Some of the new equipment already in place before the move included a new network switch for managing network traffic between the various servers. When all is working correctly network switches properly inspect network data packets as they are received, determine their source and destination and forward the traffic appropriately. When things go wrong, well…things sure didn’t seem to be going right.

The funny thing was peenworm had seen something like this within the past few months at the old facility as well. It wasn’t caused by new equipment so much as by an uptake in network traffic. It was a network communication issue, a duplex mismatch to be exact.

Ok, see a network connection can be unidirectional or bidirectional. In either case this is known as duplexing. Our networking equipment, our switch helps determine if there is either a bidirectional “two-way path” between the two connected parties or a unidirectional “reverse path”. Just as it manages the who, what and where of the network traffic the switch helps manage the how. But if any of the equipment on the network is misconfigured, then boom, a network collision and network data disappears, literately into the ether.

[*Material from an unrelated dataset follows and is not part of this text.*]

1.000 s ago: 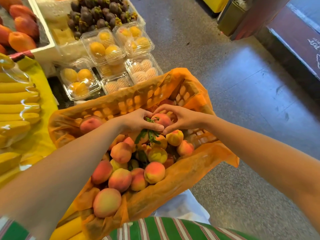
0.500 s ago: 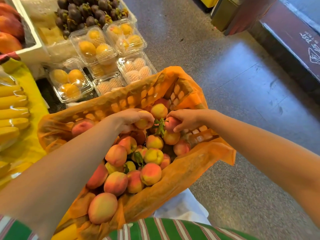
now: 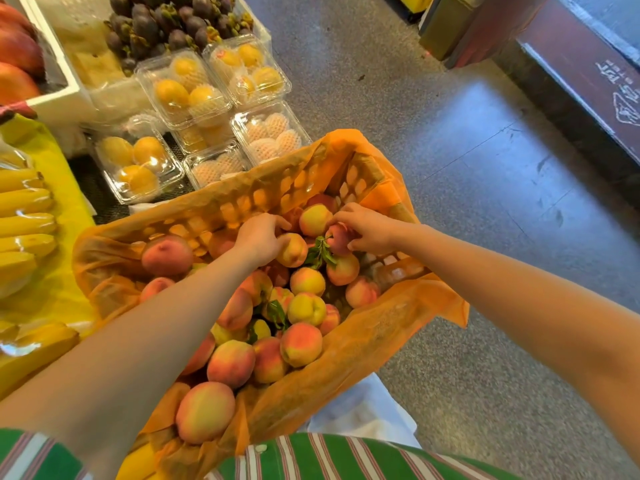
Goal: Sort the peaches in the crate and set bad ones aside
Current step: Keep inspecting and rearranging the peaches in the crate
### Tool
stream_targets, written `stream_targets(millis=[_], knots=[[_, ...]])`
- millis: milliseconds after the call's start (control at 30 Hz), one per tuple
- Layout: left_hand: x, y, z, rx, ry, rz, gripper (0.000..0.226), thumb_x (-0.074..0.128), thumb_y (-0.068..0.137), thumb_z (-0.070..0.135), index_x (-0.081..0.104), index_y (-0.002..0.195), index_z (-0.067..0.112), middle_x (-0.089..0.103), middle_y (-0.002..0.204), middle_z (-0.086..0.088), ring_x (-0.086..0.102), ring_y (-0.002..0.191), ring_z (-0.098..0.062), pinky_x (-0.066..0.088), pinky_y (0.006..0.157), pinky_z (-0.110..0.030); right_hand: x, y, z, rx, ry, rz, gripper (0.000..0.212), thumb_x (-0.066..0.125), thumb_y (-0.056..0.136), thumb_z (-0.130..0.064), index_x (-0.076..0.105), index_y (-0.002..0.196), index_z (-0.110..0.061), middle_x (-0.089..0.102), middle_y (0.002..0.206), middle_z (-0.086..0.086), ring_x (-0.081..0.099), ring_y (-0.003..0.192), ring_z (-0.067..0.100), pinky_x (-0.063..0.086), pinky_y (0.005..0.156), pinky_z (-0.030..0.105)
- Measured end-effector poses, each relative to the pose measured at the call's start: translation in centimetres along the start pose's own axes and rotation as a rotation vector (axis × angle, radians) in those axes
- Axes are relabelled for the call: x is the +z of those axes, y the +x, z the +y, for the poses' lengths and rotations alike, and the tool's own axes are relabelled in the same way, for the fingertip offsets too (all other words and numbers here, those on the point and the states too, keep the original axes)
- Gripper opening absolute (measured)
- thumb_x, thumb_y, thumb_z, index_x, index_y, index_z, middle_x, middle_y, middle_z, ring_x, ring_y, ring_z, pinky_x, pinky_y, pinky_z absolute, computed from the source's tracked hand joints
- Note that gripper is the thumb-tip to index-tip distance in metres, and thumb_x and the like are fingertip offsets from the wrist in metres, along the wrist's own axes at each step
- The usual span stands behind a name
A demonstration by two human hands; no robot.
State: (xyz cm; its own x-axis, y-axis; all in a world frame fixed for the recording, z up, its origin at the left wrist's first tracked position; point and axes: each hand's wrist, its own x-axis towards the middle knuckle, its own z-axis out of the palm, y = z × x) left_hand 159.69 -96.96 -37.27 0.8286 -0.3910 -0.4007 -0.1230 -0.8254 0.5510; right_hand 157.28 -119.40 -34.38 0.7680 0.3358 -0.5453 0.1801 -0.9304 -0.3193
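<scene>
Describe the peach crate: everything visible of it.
The crate is a lattice-walled box, plastic by its look, lined with a thin orange sheet that drapes over its rims. It is heaped with peaches, some with leaves. It stands beside clear fruit boxes. At its far end the left hand grips a yellowish peach and the right hand pinches a red peach.

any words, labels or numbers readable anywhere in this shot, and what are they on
White painted characters on the dark red board, upper right: non-Latin script, seen at an angle and cut off by the frame edge, so not readable.
Clear fruit boxes: no label legible, too blurred.
Crate: no text visible.
</scene>
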Motion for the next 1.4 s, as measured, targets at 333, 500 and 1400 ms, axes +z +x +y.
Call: stream_targets(millis=[333, 500, 1400], knots=[[-5.0, -4.5, -0.5, 0.155, 0.144, -0.399, 0.033, 0.07, 0.083, 0.039, 0.066, 0.11, 0.022, 0.062, 0.101, 0.002, 0.058, 0.096, -0.02, 0.048, 0.083, -0.034, 0.0, -1.1, -4.4, -0.176, 0.158, 0.168, 0.039, 0.071, 0.085, -0.021, 0.06, 0.121, -0.011, 0.062, 0.116, 0.008, 0.058, 0.108, 0.023, 0.047, 0.09, 0.034], [-5.7, -7.9, -2.1, 0.167, 0.388, -0.649, 0.061, 0.079, 0.074, 0.04, 0.054, 0.128, 0.027, 0.051, 0.115, 0.003, 0.05, 0.104, -0.017, 0.044, 0.087, -0.031, 2.4, -1.2, -9.1, -0.206, 0.198, -0.425, 0.041, 0.074, 0.083, -0.033, 0.06, 0.12, -0.025, 0.059, 0.115, -0.003, 0.057, 0.108, 0.017, 0.049, 0.096, 0.039], [-2.0, -1.3, 1.4, -0.044, -0.106, 0.032, 0.059, 0.058, 0.091, 0.042, 0.04, 0.13, 0.002, 0.053, 0.124, -0.017, 0.053, 0.108, -0.032, 0.04, 0.076, -0.034, -3.6, -0.9, -0.8, 0.039, 0.156, 0.035, 0.054, 0.055, 0.096, -0.031, 0.037, 0.143, -0.011, 0.049, 0.131, 0.013, 0.047, 0.119, 0.028, 0.037, 0.094, 0.032]])
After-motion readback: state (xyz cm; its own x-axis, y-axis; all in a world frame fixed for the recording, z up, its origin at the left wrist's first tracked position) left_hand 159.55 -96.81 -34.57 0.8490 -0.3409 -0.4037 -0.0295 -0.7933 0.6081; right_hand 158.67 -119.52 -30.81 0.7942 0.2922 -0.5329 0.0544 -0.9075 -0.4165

In any case the quickest way to straighten out the issue was going to be swapping out the new network switch with another model. Traffic on the network would right itself, packets would stop getting lost and after a little rest we could property reconfigured the newer network switch and place it back online when ready.

If only.

After meeting up with kree10 we tried our switches. One network switch replacement later and no improvement. Two networks switches later and still, no improvement. Something else was causing the network loss. But what?


I Dare Say Mr. Holmes
In “The Move” I mentioned feeling out of place as a software engineer in a network engineer’s world. In the world of computing there are hardware and software “layers” that allow engineers to develop ever more powerful tools. Each “layer of abstraction” removes a level of complexity out of one’s hands such that other problems can be tackled. As a web developer, for example, on any given day I don’t have to worry about programming networking protocols to mange duplexing issues, as that’s all been taking care for me by someone else.

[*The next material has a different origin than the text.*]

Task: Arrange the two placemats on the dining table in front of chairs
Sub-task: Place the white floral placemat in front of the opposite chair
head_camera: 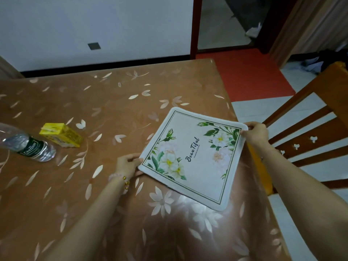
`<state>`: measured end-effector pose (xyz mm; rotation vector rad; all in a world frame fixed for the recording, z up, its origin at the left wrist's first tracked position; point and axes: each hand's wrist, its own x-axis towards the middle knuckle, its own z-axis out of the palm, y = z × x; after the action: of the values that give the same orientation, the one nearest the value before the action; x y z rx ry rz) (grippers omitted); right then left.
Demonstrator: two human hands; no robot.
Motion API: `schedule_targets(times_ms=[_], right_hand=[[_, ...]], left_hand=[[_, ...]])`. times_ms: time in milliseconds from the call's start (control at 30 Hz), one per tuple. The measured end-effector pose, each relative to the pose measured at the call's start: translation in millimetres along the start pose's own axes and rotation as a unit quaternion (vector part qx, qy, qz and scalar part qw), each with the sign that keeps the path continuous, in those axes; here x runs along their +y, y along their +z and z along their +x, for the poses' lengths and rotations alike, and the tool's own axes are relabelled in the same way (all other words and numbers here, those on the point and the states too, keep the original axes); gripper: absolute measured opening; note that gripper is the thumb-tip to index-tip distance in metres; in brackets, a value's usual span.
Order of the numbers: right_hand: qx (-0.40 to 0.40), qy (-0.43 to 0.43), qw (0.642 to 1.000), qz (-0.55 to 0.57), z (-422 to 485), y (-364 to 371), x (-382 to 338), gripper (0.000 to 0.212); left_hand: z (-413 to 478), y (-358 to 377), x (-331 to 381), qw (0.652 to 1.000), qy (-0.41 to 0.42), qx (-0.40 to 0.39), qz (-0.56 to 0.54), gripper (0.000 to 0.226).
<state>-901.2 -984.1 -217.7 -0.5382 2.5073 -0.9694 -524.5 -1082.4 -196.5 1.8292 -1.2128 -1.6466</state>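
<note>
A square white placemat (194, 159) with green leaves, pale flowers and the word "Beautiful" lies turned like a diamond on the brown flowered dining table (113, 113), near its right edge. My left hand (128, 163) pinches the placemat's left corner. My right hand (257, 133) pinches its right corner, at the table's edge. A wooden chair (308, 140) with an orange seat stands just beyond that edge, to the right of the placemat. Only this one placemat is in view.
A clear plastic water bottle (28, 146) with a dark label lies on its side at the table's left. A small yellow carton (61, 135) rests beside it. Past the table are a white wall, a red floor mat (244, 74) and a doorway.
</note>
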Motion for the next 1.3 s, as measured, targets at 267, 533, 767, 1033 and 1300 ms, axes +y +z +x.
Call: schedule_targets(times_ms=[267, 533, 767, 1033, 1300], right_hand=[[-0.017, 0.008, 0.999, -0.028, 2, 4, 15, 0.032], [-0.002, 0.011, 1.0, 0.007, -14, -10, 14, 0.04], [0.039, -0.033, 0.996, 0.076, -59, -28, 3, 0.024], [-0.041, 0.024, 0.96, 0.275, -146, -31, -15, 0.021], [-0.085, 0.042, 0.944, 0.316, -230, -24, -23, 0.02]], left_hand=[[5, -2, -9, 0.999, -0.028, 0.009, 0.035, 0.021], [-7, -18, 3, 0.995, 0.019, 0.001, 0.102, 0.025], [-33, -27, 18, 0.993, 0.106, -0.003, 0.06, 0.019], [-74, -33, 20, 0.985, 0.162, -0.058, 0.012, 0.03], [-106, -21, 6, 0.968, 0.189, -0.163, 0.021, 0.028]])
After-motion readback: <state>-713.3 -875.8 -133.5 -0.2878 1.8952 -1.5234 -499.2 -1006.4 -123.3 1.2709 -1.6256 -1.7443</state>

A third wheel I said I felt like, sort of like Dr. Watson tagging along as Sherlock Holmes probes his client’s inner thoughts in search for clues … and an answer.

And yet in Arthur Conan Doyle’s tales Dr. Watson was a medical man, a practitioner of science. He too could put his analytical problem solving skills to the test, even in unfamiliar waters. After all Holmes’ axiom rings true in just about any logical situation, “Once you eliminate the impossible, whatever remains, no matter how improbable, must be the truth.”

If its not the network switch it must be some other piece of equipment. Alas, logic has a way of escaping one’s sense after 36 hours and just a few hours of sleep. Frustration starts to set in, and that sure was the case for all three of us after a few more hours of troubleshooting. The office was having issues connecting, but at the facility where we plugged into the net everything worked better than fine.

We had tried everything we could. It sure seemed like it wasn’t a problem with any of our equipment. Therefore, as Mr. Holmes would correctly point out, it must be a problem elsewhere. When the floodgates were opened and all of the traffic trying to get to zoomshare came rushing in, something starting acting up.

But we couldn’t think straight; perhaps our logic was escaping us. We must have missed something. It couldn’t be a problem with the colocation facility could it? We didn’t see any network issues.

Could it be with our new Internet service provider? The tech we talked to sure didn’t see any issues from his workstation.